There was a better way to care for cardiac arrest, and it was sitting at our doorsteps. All we had to do was pick it up and put it to work.
We knew that what we wished to deliver—continuous quality CPR with clearly defined roles for all rescuers involved, plus delivery of therapeutic hypothermia (TH) to improve neurologic recovery after return of spontaneous circulation—could enhance cardiac arrest survival.
The science that drives our care at North Carolina’s New Hanover Regional EMS demonstrates that. But implementing it required instilling a new principle—staying put with cardiac arrest patients—among providers who had practiced “load and go” for decades, and ultimately retooling a system that had provided treatment in the same fashion for 20 years.
After observing the successes that came from making these changes to our EMS system, we hope they can be mirrored around the country.
Living, Breathing Proof
Racing is popular in North Carolina, so we labeled our new approach the “pit crew cardiac arrest process.” It took a year of creating protocols and policies before our team was ready to introduce these new concepts to our system. Buy-in was crucial for them to work, so effective communication was essential. To provide our clinicians the evidence they demanded for the medicine we’d ask them to apply, we developed a daylong “cardiac arrest academy.”
Step one was to form a committee, which met at least once a month until the big day. Specific topics for the academy were assigned to key field training officers. We settled on a morning of lectures followed by an afternoon of breakout sessions. Our local college provided a large auditorium and several classrooms for the 200 providers we expected to attend.
It was important that our lecture topics matched our mission of better cardiac arrest care. We began by sharing our vision and demonstrating a simulated cardiac arrest treated with the pit crew process.
The first lecture focused on the evolution of CPR. While CPR has only been around in its true form for about 50 years, attempts at resuscitation date as far back as 1768, when the Dutch Humane Society was formed in an effort to improve resuscitation in drowning victims. Their first formal attempt at CPR included instruction on clearing the airway via rolling the victim over a barrel and hanging them upside down for several minutes.

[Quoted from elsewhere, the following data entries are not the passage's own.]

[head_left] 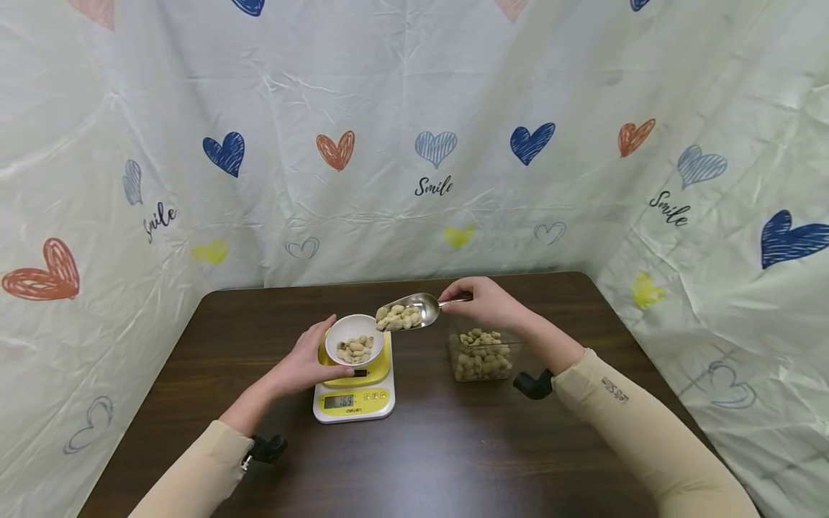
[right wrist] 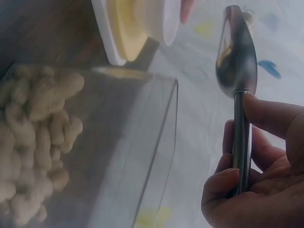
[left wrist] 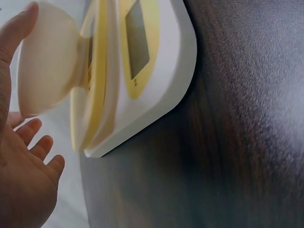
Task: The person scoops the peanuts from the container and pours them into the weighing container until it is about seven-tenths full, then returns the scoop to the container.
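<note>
My left hand [head_left: 309,360] holds a small white bowl [head_left: 340,329] by its side, thumb at the near rim and fingers around the far side. Several peanuts in their shells [head_left: 355,350] lie in the bowl, which sits on a yellow-and-white kitchen scale [head_left: 355,414] with digits lit on its display. In the left wrist view, the thumb lies against the bowl [left wrist: 50,57]. My right hand [head_left: 482,301] grips the handle of a metal scoop [head_left: 427,308]. Loaded with peanuts, the scoop is level in the air, its tip overlapping the bowl's right rim in the head view.
Below my right hand, a clear plastic box [head_left: 463,375] full of peanuts stands on the dark wooden table [head_left: 440,439]; its wall [right wrist: 152,166] rises close by in the right wrist view. A white curtain [head_left: 376,86] printed with hearts hangs behind and on both sides.
</note>
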Demonstrator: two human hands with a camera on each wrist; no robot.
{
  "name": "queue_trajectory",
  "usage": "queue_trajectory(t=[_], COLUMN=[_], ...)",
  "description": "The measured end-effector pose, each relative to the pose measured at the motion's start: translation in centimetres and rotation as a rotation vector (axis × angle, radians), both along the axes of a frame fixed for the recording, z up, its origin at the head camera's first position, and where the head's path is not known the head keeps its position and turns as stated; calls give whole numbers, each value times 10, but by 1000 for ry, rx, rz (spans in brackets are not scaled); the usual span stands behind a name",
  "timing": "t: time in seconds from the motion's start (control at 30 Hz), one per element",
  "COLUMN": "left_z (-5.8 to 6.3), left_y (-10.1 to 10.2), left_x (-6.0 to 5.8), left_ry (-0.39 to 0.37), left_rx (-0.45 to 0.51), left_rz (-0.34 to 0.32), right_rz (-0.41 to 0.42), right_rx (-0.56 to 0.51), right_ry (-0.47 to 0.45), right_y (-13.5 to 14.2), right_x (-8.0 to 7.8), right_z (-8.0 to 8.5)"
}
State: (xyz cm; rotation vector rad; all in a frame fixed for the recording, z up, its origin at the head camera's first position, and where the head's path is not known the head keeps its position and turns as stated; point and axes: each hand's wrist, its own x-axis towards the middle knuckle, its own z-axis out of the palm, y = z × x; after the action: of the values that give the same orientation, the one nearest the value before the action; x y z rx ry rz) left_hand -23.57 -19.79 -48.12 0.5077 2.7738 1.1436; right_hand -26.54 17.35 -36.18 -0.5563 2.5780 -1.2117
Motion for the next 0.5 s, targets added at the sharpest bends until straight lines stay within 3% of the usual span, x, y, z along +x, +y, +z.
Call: queue_trajectory(t=[0.5], left_z=[-4], left_y=[3], left_x=[-1], left_ry=[-52], left_rx=[39], left_rz=[26], right_rz=[23], right_rx=[84], right_ry=[74], right_y=[-34], right_x=[-13], right_z=[-14])
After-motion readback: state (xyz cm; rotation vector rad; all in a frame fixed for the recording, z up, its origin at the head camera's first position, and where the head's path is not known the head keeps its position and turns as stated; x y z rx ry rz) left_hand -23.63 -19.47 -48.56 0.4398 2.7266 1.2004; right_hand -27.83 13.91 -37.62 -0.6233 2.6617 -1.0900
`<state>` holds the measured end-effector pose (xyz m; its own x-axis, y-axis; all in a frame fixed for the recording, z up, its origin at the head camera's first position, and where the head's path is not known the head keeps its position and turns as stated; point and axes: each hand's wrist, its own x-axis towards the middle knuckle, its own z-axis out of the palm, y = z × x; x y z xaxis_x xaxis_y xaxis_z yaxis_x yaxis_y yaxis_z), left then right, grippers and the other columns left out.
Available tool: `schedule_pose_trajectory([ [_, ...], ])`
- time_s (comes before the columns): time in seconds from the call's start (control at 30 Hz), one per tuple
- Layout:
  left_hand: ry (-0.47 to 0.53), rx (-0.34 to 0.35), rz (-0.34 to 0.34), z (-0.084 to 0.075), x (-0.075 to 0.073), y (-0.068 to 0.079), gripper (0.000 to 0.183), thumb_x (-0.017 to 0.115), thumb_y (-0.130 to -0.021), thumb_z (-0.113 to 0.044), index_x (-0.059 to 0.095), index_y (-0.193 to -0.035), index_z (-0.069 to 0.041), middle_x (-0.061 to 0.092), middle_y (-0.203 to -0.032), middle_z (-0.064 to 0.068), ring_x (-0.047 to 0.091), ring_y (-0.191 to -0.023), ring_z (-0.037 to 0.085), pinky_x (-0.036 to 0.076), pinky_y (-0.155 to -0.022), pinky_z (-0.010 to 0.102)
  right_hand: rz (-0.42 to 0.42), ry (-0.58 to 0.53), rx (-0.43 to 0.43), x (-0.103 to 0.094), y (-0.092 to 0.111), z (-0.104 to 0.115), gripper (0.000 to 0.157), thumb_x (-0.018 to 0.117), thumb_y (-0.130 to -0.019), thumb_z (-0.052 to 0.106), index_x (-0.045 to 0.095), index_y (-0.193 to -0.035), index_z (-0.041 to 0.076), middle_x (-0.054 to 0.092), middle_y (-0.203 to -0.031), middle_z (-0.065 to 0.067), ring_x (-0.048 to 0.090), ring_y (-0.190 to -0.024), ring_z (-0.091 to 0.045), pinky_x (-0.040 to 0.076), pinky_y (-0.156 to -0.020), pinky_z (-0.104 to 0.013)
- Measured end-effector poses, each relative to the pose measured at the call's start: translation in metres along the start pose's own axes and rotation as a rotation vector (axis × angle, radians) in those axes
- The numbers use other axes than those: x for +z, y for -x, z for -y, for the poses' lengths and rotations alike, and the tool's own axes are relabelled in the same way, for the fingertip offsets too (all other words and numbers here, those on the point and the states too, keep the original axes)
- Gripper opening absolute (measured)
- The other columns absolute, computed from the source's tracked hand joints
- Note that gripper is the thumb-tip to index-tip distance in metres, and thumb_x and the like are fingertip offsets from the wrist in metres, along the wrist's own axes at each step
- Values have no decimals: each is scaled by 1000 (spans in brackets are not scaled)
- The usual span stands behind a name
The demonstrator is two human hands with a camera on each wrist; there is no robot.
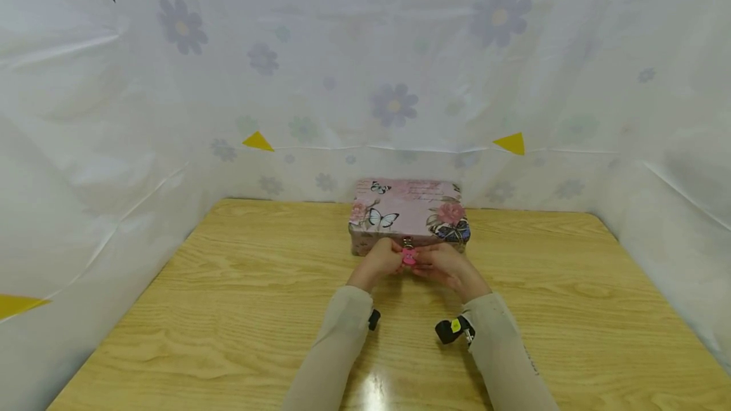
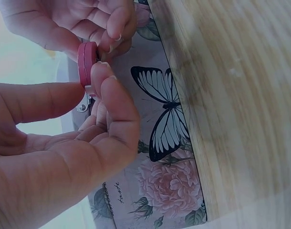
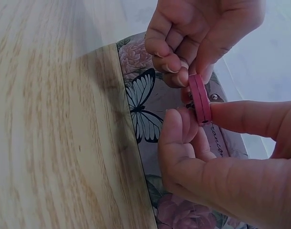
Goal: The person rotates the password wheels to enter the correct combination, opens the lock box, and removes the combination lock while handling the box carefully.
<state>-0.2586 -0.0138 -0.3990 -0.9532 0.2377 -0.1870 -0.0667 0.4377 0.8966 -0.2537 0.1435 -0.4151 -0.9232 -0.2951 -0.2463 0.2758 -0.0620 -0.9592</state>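
Pinching from both sides, the left hand [image 1: 384,257] and the right hand [image 1: 448,265] hold a small, thick, pink padlock-like piece [image 1: 408,256] between thumbs and fingertips, just below centre in the head frame. It sits before a pink rectangular box [image 1: 400,205] printed with butterflies and roses, close by a silvery metal clasp [image 1: 408,242]; the double grip probably keeps so small a piece from swinging. Only the head view shows the lid's full top; the wrist views add the piece's seamed edge, though its underside contact stays hidden by fingers
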Motion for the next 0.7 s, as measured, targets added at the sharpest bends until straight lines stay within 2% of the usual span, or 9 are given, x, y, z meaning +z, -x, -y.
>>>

In 1960, Dr. Peter Safar brought his concepts of ventilation together with the chest-compression concepts of Drs. William Bennett Kouwenhoven and Guy Knickerbocker. Several years and many forgotten pioneers later, the organized technique of cardiopulmonary resuscitation was born.
In 2005 the American Heart Association provided one of the biggest updates in CPR since 1960 with a new emphasis on chest compressions being more important than airway management during the first several minutes of cardiac arrest care.
Sharing the history of CPR was an effective way to demonstrate that the practice of resuscitation medicine is constantly evolving. Our goal was to convince providers that their patients’ best chance at positive neurological outcome revolves on each provider’s ability to work a cardiac arrest where the patient is found, whether that’s in the mall with an audience or in a living room as a family looks on. After selling that the CPR process evolves, we needed to show the changes we proposed would work. For us that meant more than just numbers. We wanted living, breathing proof that these huge efforts would not be wasted. Bringing in a cardiac arrest survivor who’d been treated with extended on-scene care (and his grateful spouse) proved more powerful than any graphs and numbers we could show in a PowerPoint (see “Telling Dan’s Story”).